# [What is needed]
Please output the entries below without altering a single character.

[Dataset Boundary: Start]

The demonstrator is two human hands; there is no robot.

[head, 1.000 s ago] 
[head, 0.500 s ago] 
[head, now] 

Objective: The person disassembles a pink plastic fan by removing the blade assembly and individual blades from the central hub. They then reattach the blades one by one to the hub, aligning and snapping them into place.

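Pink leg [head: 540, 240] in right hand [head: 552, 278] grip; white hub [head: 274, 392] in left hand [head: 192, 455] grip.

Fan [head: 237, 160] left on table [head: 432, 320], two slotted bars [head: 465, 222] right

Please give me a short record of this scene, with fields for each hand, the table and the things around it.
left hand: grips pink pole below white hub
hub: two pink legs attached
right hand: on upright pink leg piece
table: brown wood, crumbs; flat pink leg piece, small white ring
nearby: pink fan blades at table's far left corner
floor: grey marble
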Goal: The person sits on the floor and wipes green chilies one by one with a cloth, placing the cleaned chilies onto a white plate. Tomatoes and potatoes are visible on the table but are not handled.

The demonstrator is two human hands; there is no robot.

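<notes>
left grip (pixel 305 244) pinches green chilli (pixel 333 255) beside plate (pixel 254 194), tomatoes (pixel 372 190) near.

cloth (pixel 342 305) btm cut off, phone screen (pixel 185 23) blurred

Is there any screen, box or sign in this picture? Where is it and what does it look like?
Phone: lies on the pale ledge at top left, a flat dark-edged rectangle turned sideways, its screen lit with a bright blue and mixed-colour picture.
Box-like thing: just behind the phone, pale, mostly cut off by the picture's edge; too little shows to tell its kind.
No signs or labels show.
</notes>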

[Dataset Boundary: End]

# [Result for this task]
The demonstrator is two human hands; there is no robot.

[head, 1.000 s ago] 
[head, 0.500 s ago] 
[head, now] 

Objective: The person disassembles a pink plastic fan by removing the blade assembly and individual blades from the central hub. They then reattach the blades one by one to the hub, aligning and snapping them into place.

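Pink leg [head: 540, 240] in right hand [head: 552, 278] grip; white hub [head: 274, 392] in left hand [head: 192, 455] grip.

Fan [head: 237, 160] left on table [head: 432, 320], two slotted bars [head: 465, 222] right

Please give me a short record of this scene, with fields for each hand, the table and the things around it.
left hand: grips pink pole below white hub
hub: two pink legs attached
right hand: on upright pink leg piece
table: brown wood, crumbs; flat pink leg piece, small white ring
nearby: pink fan blades at table's far left corner
floor: grey marble
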Goal: The person sits on the floor and wipes green chilies one by one with a cloth, placing the cleaned chilies onto a white plate. Tomatoes and potatoes are visible on the table but are not handled.

The demonstrator is two human hands; there is no robot.

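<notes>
left grip (pixel 305 244) pinches green chilli (pixel 333 255) beside plate (pixel 254 194), tomatoes (pixel 372 190) near.

cloth (pixel 342 305) btm cut off, phone screen (pixel 185 23) blurred

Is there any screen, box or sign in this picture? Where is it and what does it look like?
Phone: lies on the pale ledge at top left, a flat dark-edged rectangle turned sideways, its screen lit with a bright blue and mixed-colour picture.
Box-like thing: just behind the phone, pale, mostly cut off by the picture's edge; too little shows to tell its kind.
No signs or labels show.
</notes>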

What this exercise needed has been supplied.